- TASK TO CARRY OUT: Every line of the material is to be given again exactly.

- SUPPLIED DATA:
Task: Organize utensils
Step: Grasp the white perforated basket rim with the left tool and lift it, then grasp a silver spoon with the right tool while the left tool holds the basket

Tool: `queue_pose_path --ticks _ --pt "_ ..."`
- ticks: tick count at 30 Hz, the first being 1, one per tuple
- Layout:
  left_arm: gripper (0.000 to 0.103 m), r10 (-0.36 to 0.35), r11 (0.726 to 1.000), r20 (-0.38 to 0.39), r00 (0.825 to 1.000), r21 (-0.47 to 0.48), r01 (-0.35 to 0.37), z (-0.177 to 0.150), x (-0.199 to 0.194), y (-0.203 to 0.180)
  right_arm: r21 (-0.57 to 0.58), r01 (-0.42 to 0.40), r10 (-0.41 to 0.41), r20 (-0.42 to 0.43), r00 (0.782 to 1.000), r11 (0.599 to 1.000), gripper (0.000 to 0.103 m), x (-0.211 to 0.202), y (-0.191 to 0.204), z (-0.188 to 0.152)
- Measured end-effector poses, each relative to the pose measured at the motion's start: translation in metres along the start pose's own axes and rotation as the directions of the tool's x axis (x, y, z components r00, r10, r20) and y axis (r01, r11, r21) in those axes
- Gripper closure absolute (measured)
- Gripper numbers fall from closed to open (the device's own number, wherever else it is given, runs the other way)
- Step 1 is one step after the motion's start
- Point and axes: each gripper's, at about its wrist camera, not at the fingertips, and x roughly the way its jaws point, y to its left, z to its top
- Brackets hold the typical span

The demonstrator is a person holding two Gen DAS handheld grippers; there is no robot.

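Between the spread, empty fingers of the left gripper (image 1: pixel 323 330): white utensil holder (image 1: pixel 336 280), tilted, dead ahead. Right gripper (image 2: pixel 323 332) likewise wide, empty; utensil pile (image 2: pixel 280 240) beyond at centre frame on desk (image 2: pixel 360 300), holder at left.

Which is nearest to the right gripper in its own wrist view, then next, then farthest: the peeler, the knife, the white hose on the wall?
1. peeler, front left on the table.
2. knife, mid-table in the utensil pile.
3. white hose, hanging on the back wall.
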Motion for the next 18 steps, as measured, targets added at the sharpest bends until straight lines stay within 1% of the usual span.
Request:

- WRITTEN ANSWER:
Task: Organize utensils
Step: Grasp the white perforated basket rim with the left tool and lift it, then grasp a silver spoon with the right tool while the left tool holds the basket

Tool: `queue_pose_path --ticks _ --pt "_ ..."`
- ticks: tick count at 30 Hz, the first being 1, one per tuple
- Layout:
  left_arm: gripper (0.000 to 0.103 m), r10 (-0.36 to 0.35), r11 (0.726 to 1.000), r20 (-0.38 to 0.39), r00 (0.825 to 1.000), r21 (-0.47 to 0.48), r01 (-0.35 to 0.37), z (-0.177 to 0.150), x (-0.199 to 0.194), y (-0.203 to 0.180)
  right_arm: r21 (-0.57 to 0.58), r01 (-0.42 to 0.40), r10 (-0.41 to 0.41), r20 (-0.42 to 0.43), r00 (0.782 to 1.000), r11 (0.599 to 1.000), gripper (0.000 to 0.103 m), x (-0.211 to 0.202), y (-0.191 to 0.204), z (-0.188 to 0.152)
- Measured end-effector poses, each relative to the pose measured at the motion's start: translation in metres along the start pose's own axes and rotation as the directions of the tool's x axis (x, y, z components r00, r10, r20) and y axis (r01, r11, r21) in those axes
- Gripper closure absolute (measured)
- Gripper numbers fall from closed to open (the device's own number, wherever else it is given, runs the other way)
- Step 1 is one step after the motion's start
- Point and axes: each gripper's, at about its wrist camera, not at the fingertips, and x roughly the way its jaws point, y to its left, z to its top
- Brackets hold the typical span

The demonstrator is a person holding two Gen DAS handheld grippers; there is no robot.

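Between the spread, empty fingers of the left gripper (image 1: pixel 323 330): white utensil holder (image 1: pixel 336 280), tilted, dead ahead. Right gripper (image 2: pixel 323 332) likewise wide, empty; utensil pile (image 2: pixel 280 240) beyond at centre frame on desk (image 2: pixel 360 300), holder at left.

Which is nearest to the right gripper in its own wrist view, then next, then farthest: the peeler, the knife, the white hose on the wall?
1. peeler, front left on the table.
2. knife, mid-table in the utensil pile.
3. white hose, hanging on the back wall.
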Motion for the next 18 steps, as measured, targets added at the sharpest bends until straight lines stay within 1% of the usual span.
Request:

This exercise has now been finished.